Chapter 4 Data visualizations

There are a few visualizations possible from among the jamovi Descriptives options. Again, your main textbook by Navarro & Foxcroft (2019) dedicates a chapter to data visualization in jamovi. This is Chapter 5 (Drawing graphs). And also again, the best way to get through this chapter is to open up jamovi and follow along at each step. There are no practice exercises for this chapter.

NOTE: There is one important thing you should understand, however, about the visualizations in this chapter (e.g., histograms, boxplots, Q-Q plots). Namely, these visualizations of descriptive statistics are used mostly by researchers to help them make decisions about subsequent analyses. These are NOT typically visualizations that are reported in the Results sections of journal articles. In jamovi, the plots that are used in Results sections are included within the menu for the statistical analysis itself. For example, there is a box called Descriptives plots that you can check under the T-Tests tab. This will give you a dot plot with confidence intervals (to be explained later in Navarro & Foxcroft, 2019) . The exception below is the bar plot for frequency data (section 4.5). Such plots are, in fact, often used in Results sections of papers.

To illustrate these various visualizations, we will use the Chico2.omv sample data set from Navarro & Foxcroft (2019) . To get to this, just go to ( \(\equiv\) ) > Open > Data Library > Chico 2 . The data consist of grades on some test ( grade_test ), which is a continuous variable, along with a time-of-test variable, time , which is a 2-level factor, where 1 represents at time 1 and 2 represents at time 2 .

NOTE: It is important to note at this point that none of the Plots from the the Descriptives menu will work if the variable you are trying to visualize is not Continuous . Go back to the Data tab to check this if you are having trouble getting jamovi to depict your data visually.

4.1 Histograms

The first visualization is the well-known histogram, where the frequency of particular responses are either “binned” if they are non-discrete (e.g., values with decimals), or possibly “stacked” if they are discrete integers (though such a variable may be binned as well).

What does this mean? For certain variables, like reaction times, values almost never repeat. It would be very strange for any one or two people to get the same exact reaction time of 632.44 milliseconds (ms). Therefore, you can’t really “stack” these observations in a histogram. What you can do, however, is bin them. You can create various bins of, say, 50 milliseconds, and place relevant values in there. For instance, there could be a bin for reaction timess between 350-400 ms, another one adjacent, to the right of that one for reaction times between 400-450 ms, then for 450-500 ms, and so on. You can change the width of the bin.

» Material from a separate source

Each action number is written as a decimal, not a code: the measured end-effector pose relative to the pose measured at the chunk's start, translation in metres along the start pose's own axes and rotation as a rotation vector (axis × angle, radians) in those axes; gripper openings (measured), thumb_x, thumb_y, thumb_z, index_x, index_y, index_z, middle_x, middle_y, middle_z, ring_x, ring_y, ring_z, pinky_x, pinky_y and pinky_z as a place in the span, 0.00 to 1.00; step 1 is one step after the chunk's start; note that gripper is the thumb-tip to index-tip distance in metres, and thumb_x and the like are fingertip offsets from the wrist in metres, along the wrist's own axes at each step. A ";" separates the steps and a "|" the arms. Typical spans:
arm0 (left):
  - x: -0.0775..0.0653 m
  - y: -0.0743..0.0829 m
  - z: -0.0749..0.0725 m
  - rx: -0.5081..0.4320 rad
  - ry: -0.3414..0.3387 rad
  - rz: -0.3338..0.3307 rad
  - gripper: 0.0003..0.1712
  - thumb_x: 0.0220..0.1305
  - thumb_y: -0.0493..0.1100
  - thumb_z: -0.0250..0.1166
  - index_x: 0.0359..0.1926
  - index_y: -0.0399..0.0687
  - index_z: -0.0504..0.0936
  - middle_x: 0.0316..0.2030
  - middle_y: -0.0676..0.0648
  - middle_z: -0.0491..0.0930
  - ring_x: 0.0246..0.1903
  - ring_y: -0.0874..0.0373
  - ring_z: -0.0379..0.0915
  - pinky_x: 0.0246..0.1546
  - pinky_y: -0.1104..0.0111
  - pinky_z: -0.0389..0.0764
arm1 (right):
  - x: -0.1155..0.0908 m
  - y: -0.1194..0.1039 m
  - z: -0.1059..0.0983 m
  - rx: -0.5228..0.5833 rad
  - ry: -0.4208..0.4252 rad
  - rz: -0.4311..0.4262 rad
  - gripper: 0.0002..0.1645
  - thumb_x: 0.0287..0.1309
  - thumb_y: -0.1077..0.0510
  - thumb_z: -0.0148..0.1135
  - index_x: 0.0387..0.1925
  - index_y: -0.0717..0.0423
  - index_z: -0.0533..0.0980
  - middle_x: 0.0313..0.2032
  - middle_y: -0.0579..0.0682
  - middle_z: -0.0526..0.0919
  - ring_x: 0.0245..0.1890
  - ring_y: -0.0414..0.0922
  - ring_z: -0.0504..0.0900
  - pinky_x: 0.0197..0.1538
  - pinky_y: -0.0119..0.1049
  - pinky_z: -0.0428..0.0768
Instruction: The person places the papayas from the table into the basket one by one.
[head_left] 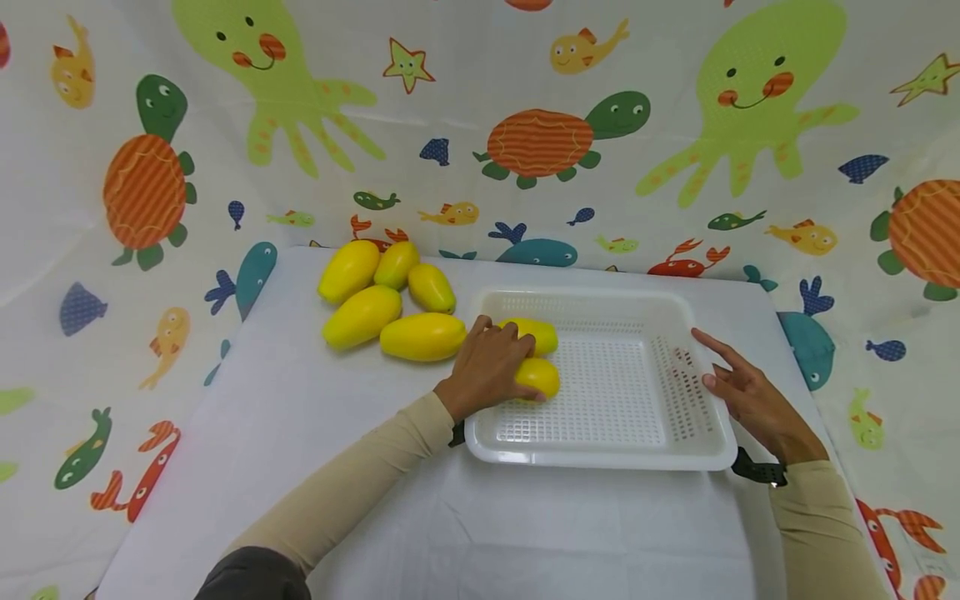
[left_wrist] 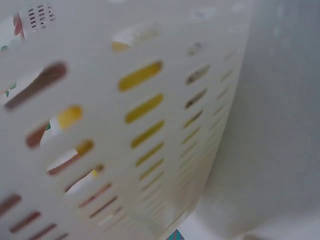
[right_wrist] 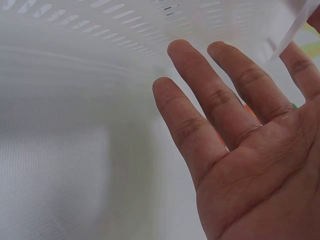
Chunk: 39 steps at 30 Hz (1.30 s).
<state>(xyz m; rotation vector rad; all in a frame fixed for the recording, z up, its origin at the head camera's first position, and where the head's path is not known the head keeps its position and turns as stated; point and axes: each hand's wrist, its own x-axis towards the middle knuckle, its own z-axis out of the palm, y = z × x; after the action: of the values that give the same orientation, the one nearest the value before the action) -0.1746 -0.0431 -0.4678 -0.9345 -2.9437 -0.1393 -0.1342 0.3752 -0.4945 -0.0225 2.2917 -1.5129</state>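
Observation:
A white slotted tray sits on the white table. Two yellow fruits lie in its left part: one under my left hand, whose fingers curl round it, and a second just behind those fingers. My right hand lies against the tray's right rim with straight fingers. The right wrist view shows that hand open, its fingertips by the tray wall. In the left wrist view, yellow fruit shows through the slots of the tray wall.
Several more yellow fruits lie in a cluster on the table, left of and behind the tray. A sea-animal patterned cloth hangs behind and at both sides. White tabletop stretches in front of the tray.

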 end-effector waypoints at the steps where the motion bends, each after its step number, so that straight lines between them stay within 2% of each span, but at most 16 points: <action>1: 0.000 0.000 0.000 0.001 -0.005 0.000 0.44 0.47 0.82 0.74 0.51 0.55 0.85 0.40 0.50 0.82 0.39 0.53 0.76 0.55 0.56 0.66 | 0.000 0.000 0.000 0.001 -0.001 -0.001 0.43 0.81 0.47 0.54 0.84 0.17 0.45 0.83 0.65 0.55 0.57 0.28 0.83 0.56 0.57 0.89; 7: -0.001 0.001 -0.002 0.002 -0.030 -0.001 0.45 0.47 0.83 0.72 0.54 0.56 0.85 0.43 0.51 0.83 0.42 0.54 0.77 0.57 0.56 0.67 | 0.000 0.000 0.001 0.019 -0.003 -0.008 0.44 0.81 0.49 0.55 0.84 0.18 0.45 0.82 0.62 0.59 0.56 0.29 0.85 0.54 0.55 0.89; 14: -0.003 0.001 -0.004 -0.005 -0.058 -0.001 0.44 0.48 0.82 0.72 0.54 0.58 0.84 0.41 0.51 0.82 0.41 0.54 0.74 0.58 0.56 0.66 | 0.001 0.001 0.001 0.028 -0.001 0.000 0.44 0.81 0.49 0.55 0.84 0.18 0.46 0.82 0.57 0.63 0.55 0.29 0.85 0.54 0.55 0.89; 19: -0.003 0.001 -0.005 -0.012 -0.065 0.007 0.44 0.48 0.82 0.73 0.55 0.57 0.85 0.41 0.52 0.82 0.42 0.54 0.74 0.59 0.56 0.65 | 0.001 0.002 0.001 0.036 -0.006 -0.002 0.45 0.80 0.50 0.56 0.84 0.18 0.45 0.82 0.58 0.61 0.55 0.29 0.85 0.54 0.57 0.89; 25: -0.004 0.002 -0.005 -0.020 -0.061 0.017 0.43 0.47 0.81 0.74 0.54 0.58 0.85 0.41 0.52 0.83 0.42 0.54 0.74 0.60 0.55 0.65 | 0.001 0.003 0.001 0.046 -0.009 -0.005 0.45 0.80 0.50 0.56 0.84 0.18 0.46 0.81 0.52 0.66 0.55 0.29 0.86 0.54 0.57 0.89; 33: -0.005 0.002 -0.009 -0.041 -0.066 0.016 0.43 0.47 0.80 0.75 0.55 0.58 0.86 0.44 0.52 0.84 0.44 0.53 0.75 0.61 0.54 0.66 | 0.001 0.003 0.002 0.021 -0.001 -0.002 0.44 0.81 0.48 0.55 0.84 0.17 0.45 0.82 0.63 0.58 0.55 0.28 0.84 0.54 0.56 0.89; 36: -0.006 -0.001 -0.017 -0.079 -0.059 -0.013 0.43 0.48 0.80 0.75 0.56 0.59 0.85 0.48 0.51 0.83 0.49 0.52 0.76 0.65 0.51 0.66 | 0.000 0.002 0.002 0.016 -0.001 -0.006 0.44 0.81 0.48 0.55 0.84 0.18 0.45 0.83 0.65 0.56 0.55 0.27 0.84 0.54 0.57 0.89; 39: -0.008 -0.010 -0.029 -0.125 -0.018 -0.043 0.43 0.50 0.80 0.74 0.58 0.60 0.84 0.51 0.50 0.83 0.54 0.51 0.77 0.70 0.47 0.65 | 0.000 0.001 0.002 0.007 0.000 -0.008 0.44 0.81 0.48 0.55 0.84 0.18 0.45 0.83 0.66 0.55 0.55 0.27 0.83 0.55 0.57 0.89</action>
<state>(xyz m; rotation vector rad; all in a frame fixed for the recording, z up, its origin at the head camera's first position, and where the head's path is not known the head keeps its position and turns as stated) -0.1730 -0.0587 -0.4406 -0.8911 -3.0030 -0.3209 -0.1332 0.3740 -0.4964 -0.0291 2.2892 -1.5249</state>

For other variables, it’s entirely possible to stack them, sometimes. For instance, if age (in years) is recorded as a simple integer (e.g., 18, 19, 20), it would be very easy to stack the 18s, the 19s, the 20s, the 21s, and so on, as long as your age range is relatively limited (e.g., typical college students). Note that if you had a really wide range of ages, you might bin them ( 1-5 , 6-10 , 11-15 , 16-20 ,… 61-65 … etc.).

Often paired with the histogram is the density plot, which uses math to estimate what a population distribution with many, many observations would look like based on the sample data you have.

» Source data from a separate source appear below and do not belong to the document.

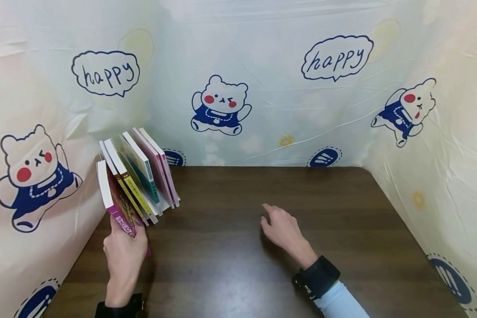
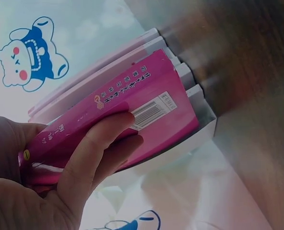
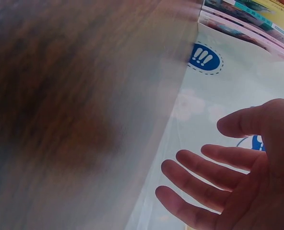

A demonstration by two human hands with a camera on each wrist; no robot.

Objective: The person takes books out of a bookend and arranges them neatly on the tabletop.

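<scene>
My left hand [image 1: 125, 251] grips a magenta-spined book [image 1: 121, 218] by its spine, at the near end of a row of upright books. In the left wrist view the fingers [image 2: 91, 151] lie across the magenta back cover, beside its barcode [image 2: 153, 111]. Behind it stand books with yellow spines [image 1: 137, 194], one with a teal spine [image 1: 152, 190], and pink ones [image 1: 164, 176] at the far end. The row leans a little to the left. My right hand [image 1: 283, 229] is over the middle of the table, fingers loosely extended, holding nothing.
The dark wooden table [image 1: 222, 251] is bordered by a pale curtain [image 1: 262, 145] with printed bears and "happy" bubbles. At the left, the books stand close to the curtain and the table's edge.
</scene>
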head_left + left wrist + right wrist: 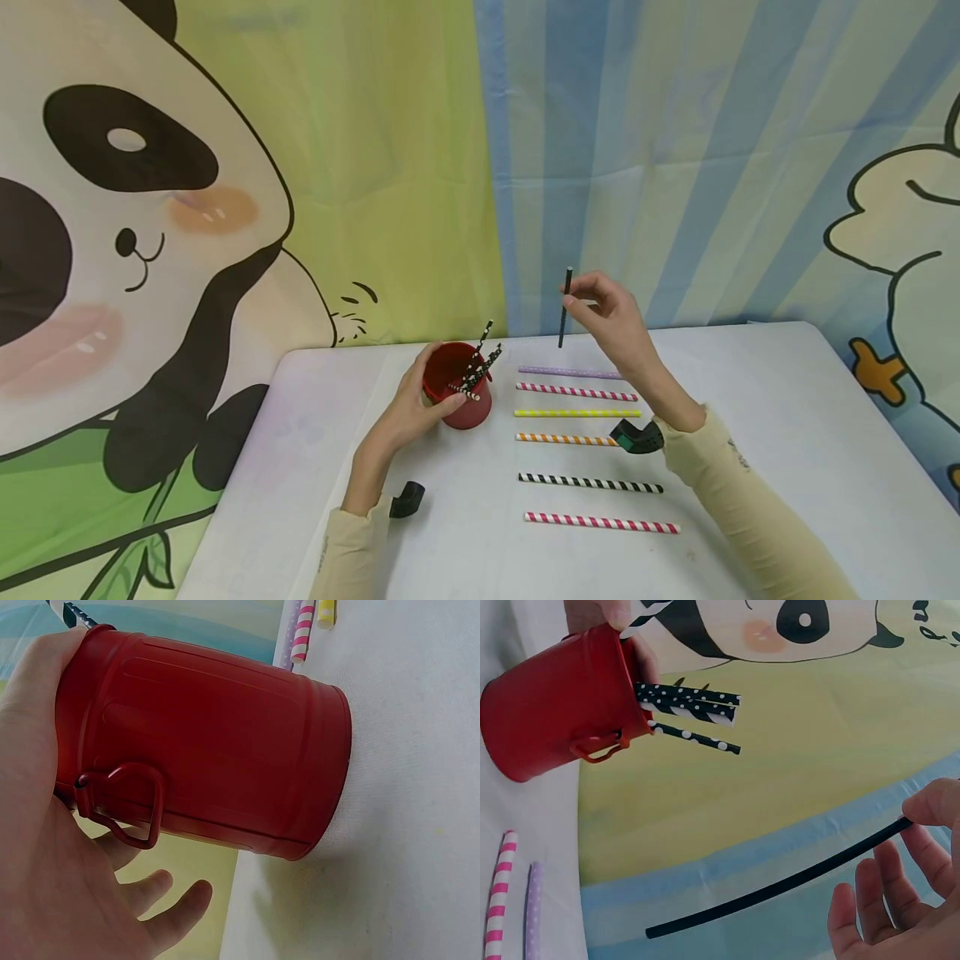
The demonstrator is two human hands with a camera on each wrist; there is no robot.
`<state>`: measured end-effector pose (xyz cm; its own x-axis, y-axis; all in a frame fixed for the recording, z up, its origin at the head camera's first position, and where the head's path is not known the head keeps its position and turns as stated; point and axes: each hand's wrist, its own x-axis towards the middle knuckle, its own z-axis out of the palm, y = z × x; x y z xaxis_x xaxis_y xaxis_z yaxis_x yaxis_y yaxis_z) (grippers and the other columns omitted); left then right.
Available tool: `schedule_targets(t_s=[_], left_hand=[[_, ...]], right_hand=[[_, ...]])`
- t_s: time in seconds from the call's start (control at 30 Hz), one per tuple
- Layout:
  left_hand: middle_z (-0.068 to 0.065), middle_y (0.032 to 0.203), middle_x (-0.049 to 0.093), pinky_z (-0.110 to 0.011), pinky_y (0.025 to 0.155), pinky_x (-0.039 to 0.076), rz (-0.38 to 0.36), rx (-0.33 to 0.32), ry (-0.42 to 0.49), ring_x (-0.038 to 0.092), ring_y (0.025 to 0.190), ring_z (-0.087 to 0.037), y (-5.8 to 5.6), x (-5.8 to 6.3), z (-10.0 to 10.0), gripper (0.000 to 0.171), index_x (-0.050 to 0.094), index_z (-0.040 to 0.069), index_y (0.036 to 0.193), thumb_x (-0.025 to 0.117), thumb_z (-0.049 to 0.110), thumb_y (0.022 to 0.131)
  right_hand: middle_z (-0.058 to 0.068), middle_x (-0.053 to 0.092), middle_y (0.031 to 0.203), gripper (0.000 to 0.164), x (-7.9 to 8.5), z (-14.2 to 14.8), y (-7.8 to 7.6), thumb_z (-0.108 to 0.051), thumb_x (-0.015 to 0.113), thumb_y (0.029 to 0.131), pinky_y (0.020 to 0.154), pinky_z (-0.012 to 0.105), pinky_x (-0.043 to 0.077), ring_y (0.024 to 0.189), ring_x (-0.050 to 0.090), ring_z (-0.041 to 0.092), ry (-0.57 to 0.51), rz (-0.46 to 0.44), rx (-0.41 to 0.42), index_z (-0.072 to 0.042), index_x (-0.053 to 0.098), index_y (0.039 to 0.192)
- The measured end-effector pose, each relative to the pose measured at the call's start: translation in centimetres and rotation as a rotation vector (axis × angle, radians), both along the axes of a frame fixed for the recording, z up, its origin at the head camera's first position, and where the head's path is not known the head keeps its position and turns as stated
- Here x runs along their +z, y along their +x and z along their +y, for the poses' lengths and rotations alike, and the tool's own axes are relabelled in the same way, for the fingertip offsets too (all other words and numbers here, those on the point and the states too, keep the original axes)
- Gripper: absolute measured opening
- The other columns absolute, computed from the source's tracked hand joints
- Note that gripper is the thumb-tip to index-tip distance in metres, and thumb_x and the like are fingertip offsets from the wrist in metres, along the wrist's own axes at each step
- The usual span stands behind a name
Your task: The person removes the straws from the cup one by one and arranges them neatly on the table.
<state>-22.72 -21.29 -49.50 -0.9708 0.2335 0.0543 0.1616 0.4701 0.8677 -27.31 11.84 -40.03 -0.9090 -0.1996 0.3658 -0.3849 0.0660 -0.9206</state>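
A small red metal bucket (468, 417) with a side handle stands on the white table, left of the row of straws. My left hand (408, 410) holds it near the rim, thumb on the near side and fingers round the far left. Several black-and-white patterned straws (690, 703) lean out of its mouth. Right of the bucket and above the table's far edge in the head view, my right hand (611, 321) pinches a plain black straw (564, 321) by its upper part. The right wrist view shows thumb and forefinger at one end of it, its other end free.
Six straws lie in a spaced row on the table (247, 533): purple dotted (570, 372), pink striped (576, 392), yellow (577, 413), orange striped (562, 438), black striped (591, 482), pink striped (602, 522). Behind hangs a printed curtain (405, 167) with a panda.
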Motion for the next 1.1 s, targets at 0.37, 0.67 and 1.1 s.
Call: schedule_targets(t_s=[0.37,0.67,1.1], left_hand=[[-0.013,0.149,0.044,-0.060,0.108,0.042,-0.023,-0.016,0.035,0.039,0.140,-0.034,0.7,2.2,0.7,0.088,0.025,0.018,0.157,0.077,0.025,0.088],[-0.013,0.149,0.044,-0.060,0.109,0.040,-0.034,-0.021,0.030,0.038,0.141,-0.034,1.6,4.0,1.1,0.088,0.024,0.013,0.158,0.077,0.026,0.088],[-0.012,0.150,0.042,-0.060,0.110,0.040,-0.050,-0.009,0.019,0.037,0.141,-0.033,1.6,3.8,1.1,0.087,0.024,0.020,0.158,0.077,0.027,0.088]], right_hand=[[0.006,0.061,0.113,0.015,-0.9,0.7,0.3,-0.017,0.060,0.099,0.089,0.044,0.050,0.104,0.057,0.019,0.371,0.157,-0.105,-0.009,0.063,0.111],[0.009,0.060,0.101,0.008,-2.9,0.7,0.5,-0.012,0.060,0.091,0.077,0.041,0.043,0.089,0.052,0.027,0.689,0.363,-0.232,-0.012,0.064,0.098],[0.007,0.057,0.088,0.008,-6.7,0.6,0.3,-0.009,0.059,0.086,0.067,0.039,0.039,0.073,0.045,0.027,0.953,0.564,-0.243,-0.012,0.061,0.092]])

Go get these for the Chico2.omv data, we moved grade_test over to the Variables box, and time over to the Split by box. Then we checked Histogram and Density under Histograms . You can see the parameters that need to be set in Figure 4.1 below.

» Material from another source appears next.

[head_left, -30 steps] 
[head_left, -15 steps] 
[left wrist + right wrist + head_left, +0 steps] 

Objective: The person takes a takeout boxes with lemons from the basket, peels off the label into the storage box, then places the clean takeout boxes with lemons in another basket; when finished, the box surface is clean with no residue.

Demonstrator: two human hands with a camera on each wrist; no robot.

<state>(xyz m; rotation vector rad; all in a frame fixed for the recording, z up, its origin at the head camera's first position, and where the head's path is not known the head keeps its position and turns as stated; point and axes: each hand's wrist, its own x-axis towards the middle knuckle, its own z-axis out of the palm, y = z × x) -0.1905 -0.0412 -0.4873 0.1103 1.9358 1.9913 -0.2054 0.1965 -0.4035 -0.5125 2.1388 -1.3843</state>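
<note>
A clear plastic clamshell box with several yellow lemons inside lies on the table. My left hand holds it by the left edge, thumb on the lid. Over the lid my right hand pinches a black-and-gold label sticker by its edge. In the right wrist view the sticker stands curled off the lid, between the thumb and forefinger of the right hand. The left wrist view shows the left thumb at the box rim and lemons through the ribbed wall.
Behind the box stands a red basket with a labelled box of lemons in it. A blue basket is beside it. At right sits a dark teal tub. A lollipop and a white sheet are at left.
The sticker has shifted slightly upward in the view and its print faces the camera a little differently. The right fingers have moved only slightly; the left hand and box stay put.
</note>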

Parameters for histograms and density plots for **test grade** split by **time of test** [with the data set

Figure 4.1: Parameters for histograms and density plots for test grade split by time of test (with the data set ‘Chico 2’ from Navarro & Foxcroft, 2019) .

The results of this are below. 47

 DESCRIPTIVES Descriptives ──────────────────────────────────────────── time grade_test ──────────────────────────────────────────── N 1 20 2 20 Mean 1 56.98000 2 58.38500 Standard deviation 1 6.616137 2 6.405612 ──────────────────────────────────────────── 

4.2 Boxplots

One of the drawbacks of histograms and density plots is that, although they are handy with respect to depicting the informal shape of a distribution, they are not so good at showing particular statistics about any given variable. This is where the boxplot comes in. Together with violin plots and dotplots (which can all be superimposed), you can offer your reader/listener a great deal of information about your variables.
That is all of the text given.